* _EXERCISE_
Exact copy without images: repeat every entry as written.

[Data records]
-- -- --
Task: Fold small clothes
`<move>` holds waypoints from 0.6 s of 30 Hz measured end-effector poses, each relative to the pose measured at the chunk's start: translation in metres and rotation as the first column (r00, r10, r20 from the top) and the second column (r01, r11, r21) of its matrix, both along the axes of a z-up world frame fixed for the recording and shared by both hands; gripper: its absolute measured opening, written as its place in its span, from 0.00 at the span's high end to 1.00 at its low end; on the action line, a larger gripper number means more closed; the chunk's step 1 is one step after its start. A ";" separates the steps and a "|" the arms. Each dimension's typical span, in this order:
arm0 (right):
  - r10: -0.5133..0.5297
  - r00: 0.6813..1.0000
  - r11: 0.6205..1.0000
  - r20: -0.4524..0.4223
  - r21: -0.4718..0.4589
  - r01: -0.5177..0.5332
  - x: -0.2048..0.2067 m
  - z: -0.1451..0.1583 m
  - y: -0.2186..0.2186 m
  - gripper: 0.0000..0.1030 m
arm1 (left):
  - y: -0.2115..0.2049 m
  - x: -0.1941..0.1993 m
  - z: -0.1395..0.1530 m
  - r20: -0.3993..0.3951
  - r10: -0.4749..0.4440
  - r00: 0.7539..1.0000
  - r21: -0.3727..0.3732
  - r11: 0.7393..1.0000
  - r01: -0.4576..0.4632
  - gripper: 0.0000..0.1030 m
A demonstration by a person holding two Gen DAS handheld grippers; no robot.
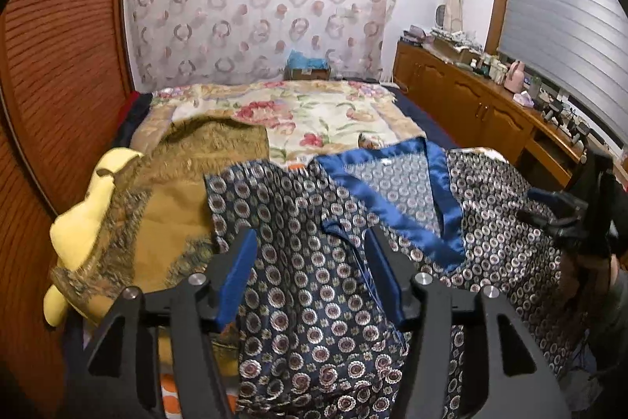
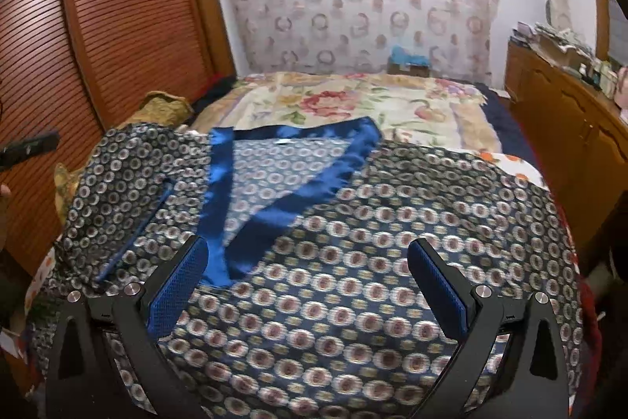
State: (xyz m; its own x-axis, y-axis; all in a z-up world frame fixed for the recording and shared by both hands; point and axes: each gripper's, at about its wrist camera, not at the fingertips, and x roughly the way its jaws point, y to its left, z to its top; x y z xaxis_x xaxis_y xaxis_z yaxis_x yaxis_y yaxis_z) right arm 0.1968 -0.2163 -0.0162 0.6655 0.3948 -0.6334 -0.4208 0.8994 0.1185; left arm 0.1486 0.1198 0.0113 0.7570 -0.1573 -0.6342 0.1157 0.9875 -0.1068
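A navy patterned garment with a shiny blue collar band lies spread on the bed, front up; it fills the right wrist view. Its left sleeve part is folded over toward the middle. My left gripper is open and hovers over the folded left part, holding nothing. My right gripper is open wide above the garment's lower front, holding nothing. The right gripper also shows at the right edge of the left wrist view.
A floral blanket covers the bed behind the garment. An ochre cloth and a yellow plush toy lie to the left. A slatted wooden wardrobe stands left, a cluttered wooden cabinet right.
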 end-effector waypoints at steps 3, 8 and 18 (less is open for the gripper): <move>-0.040 0.999 0.999 0.006 -0.004 0.040 0.000 0.004 -0.021 0.01 | -0.008 0.006 -0.012 -0.016 0.002 1.000 0.001 1.000 -0.002 0.45; -0.109 0.994 0.994 0.009 -0.022 0.109 -0.001 0.003 -0.059 0.02 | -0.035 0.022 -0.044 -0.071 -0.041 0.997 -0.022 0.999 0.040 0.45; -0.233 0.972 0.970 -0.029 -0.082 0.230 -0.006 -0.005 -0.133 0.13 | -0.090 0.049 -0.073 -0.148 -0.139 0.979 0.021 0.989 0.143 0.45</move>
State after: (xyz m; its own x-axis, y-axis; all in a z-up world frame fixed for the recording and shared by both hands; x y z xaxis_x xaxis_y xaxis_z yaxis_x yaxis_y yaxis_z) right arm 0.1911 -0.3490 -0.0209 0.7080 0.1816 -0.6825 -0.1971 0.9788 0.0560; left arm 0.1980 0.0302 -0.0617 0.6279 -0.2338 -0.7424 0.2395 0.9656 -0.1016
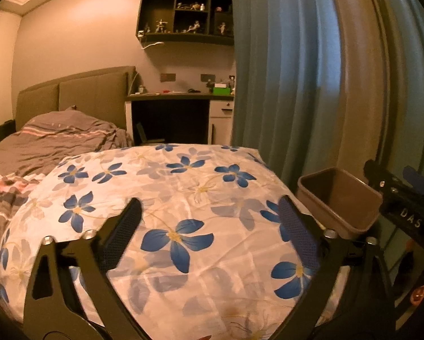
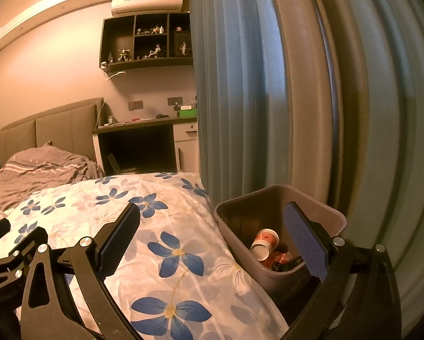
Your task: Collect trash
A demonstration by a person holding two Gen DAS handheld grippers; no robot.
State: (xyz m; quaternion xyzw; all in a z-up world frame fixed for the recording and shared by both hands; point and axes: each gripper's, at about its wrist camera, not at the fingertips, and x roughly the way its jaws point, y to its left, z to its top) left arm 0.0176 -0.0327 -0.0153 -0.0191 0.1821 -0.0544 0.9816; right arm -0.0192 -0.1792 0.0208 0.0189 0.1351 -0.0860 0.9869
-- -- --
* _EXERCISE ANSWER_
Task: Fold small clothes
`<move>` holds waypoints from 0.6 s of 30 Hz measured end-effector poses, each relative to the pose measured at the chunk's start: translation in metres and rotation as the first column (r00, r10, r20 from the top) and the second column (r01, r11, r21) of its matrix, both along the axes of a z-up world frame fixed for the recording and shared by both hands; gripper: its absolute measured opening, written as its place in its span, from 0.00 at the span's high end to 1.00 at its low end; on the action line, a larger gripper number means more closed; the chunk's step 1 is one step after its start. A ";" separates the steps and a "|" the arms. Each dimension's typical span, in this order:
arm0 (right):
  - r10: -0.5133..0.5297
  - r00: 0.6813..1.0000
  - r11: 0.6205..1.0000
  - r20: -0.4524..0.4223
  - r21: -0.4718..0.4589
  - r01: -0.5177..0.5332
  - x: -0.2048..0.2067 m
  - z: -0.1451..0.1583 m
  - y: -0.2186..0.2186 m
  - gripper: 0.0000..0.1030 m
arm1 (left):
  - y: -0.2115..0.2049 m
  - x: -0.1941..0.1993 m
  - z: -0.1395..0.1530 m
  - r20: -0.3993..0.3951
  - r10: -0.4749..0.4440
  - r00: 0.7539..1.0000
  - r21: -0.3727..0.3732
  - r11: 0.7393..1.0000
  - r01: -0.4576..0.4632
  - gripper: 0.0000..0.1030 m
A demonstration by a person holding two Gen DAS handheld grippers; no robot.
State: (xyz m; its own x-axis, y-axis; all in a z-up world frame fixed for the recording and shared by both hands; point and axes: each gripper's, at about its wrist camera, not at the fingertips, and x roughly the way its jaws point, y to its left, z to its top; x y z xaxis_x xaxis_y xaxis_z yaxis_x yaxis_y yaxis_z) right arm 0.1968 -0.2163 -0.0162 0.6655 0.3948 -0.6334 -0.4208 0.8994 0.1185; left arm 0.1486 0.1198 0.0113 0.7570 -0.1573 -0.6342 0.1157 0.9875 -0.1068
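A navy patterned garment with a shiny blue collar band lies spread on the bed, front up; it fills the right wrist view. Its left sleeve part is folded over toward the middle. My left gripper is open and hovers over the folded left part, holding nothing. My right gripper is open wide above the garment's lower front, holding nothing. The right gripper also shows at the right edge of the left wrist view.
A floral blanket covers the bed behind the garment. An ochre cloth and a yellow plush toy lie to the left. A slatted wooden wardrobe stands left, a cluttered wooden cabinet right.
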 end-effector waypoints at steps 3, 8 and 18 (less is open for the gripper): <move>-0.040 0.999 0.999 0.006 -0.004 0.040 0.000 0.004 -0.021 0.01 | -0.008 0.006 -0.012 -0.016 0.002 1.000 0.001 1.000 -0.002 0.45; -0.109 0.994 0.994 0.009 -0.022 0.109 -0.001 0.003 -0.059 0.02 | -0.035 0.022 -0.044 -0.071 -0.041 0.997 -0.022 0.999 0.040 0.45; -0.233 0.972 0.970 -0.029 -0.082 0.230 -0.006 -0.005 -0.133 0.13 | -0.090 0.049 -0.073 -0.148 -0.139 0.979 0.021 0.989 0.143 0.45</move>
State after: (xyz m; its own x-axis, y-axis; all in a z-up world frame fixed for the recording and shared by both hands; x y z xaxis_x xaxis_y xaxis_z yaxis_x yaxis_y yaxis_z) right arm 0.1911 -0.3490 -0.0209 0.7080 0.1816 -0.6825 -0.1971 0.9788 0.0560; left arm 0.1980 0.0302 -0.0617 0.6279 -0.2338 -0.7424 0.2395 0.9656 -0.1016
Your task: Collect trash
A demonstration by a person holding two Gen DAS handheld grippers; no robot.
State: (xyz m; quaternion xyzw; all in a z-up world frame fixed for the recording and shared by both hands; point and axes: each gripper's, at about its wrist camera, not at the fingertips, and x roughly the way its jaws point, y to its left, z to its top) left arm 0.0176 -0.0327 -0.0153 -0.0191 0.1821 -0.0544 0.9816; right arm -0.0192 -0.1792 0.0208 0.0189 0.1351 -0.0860 0.9869

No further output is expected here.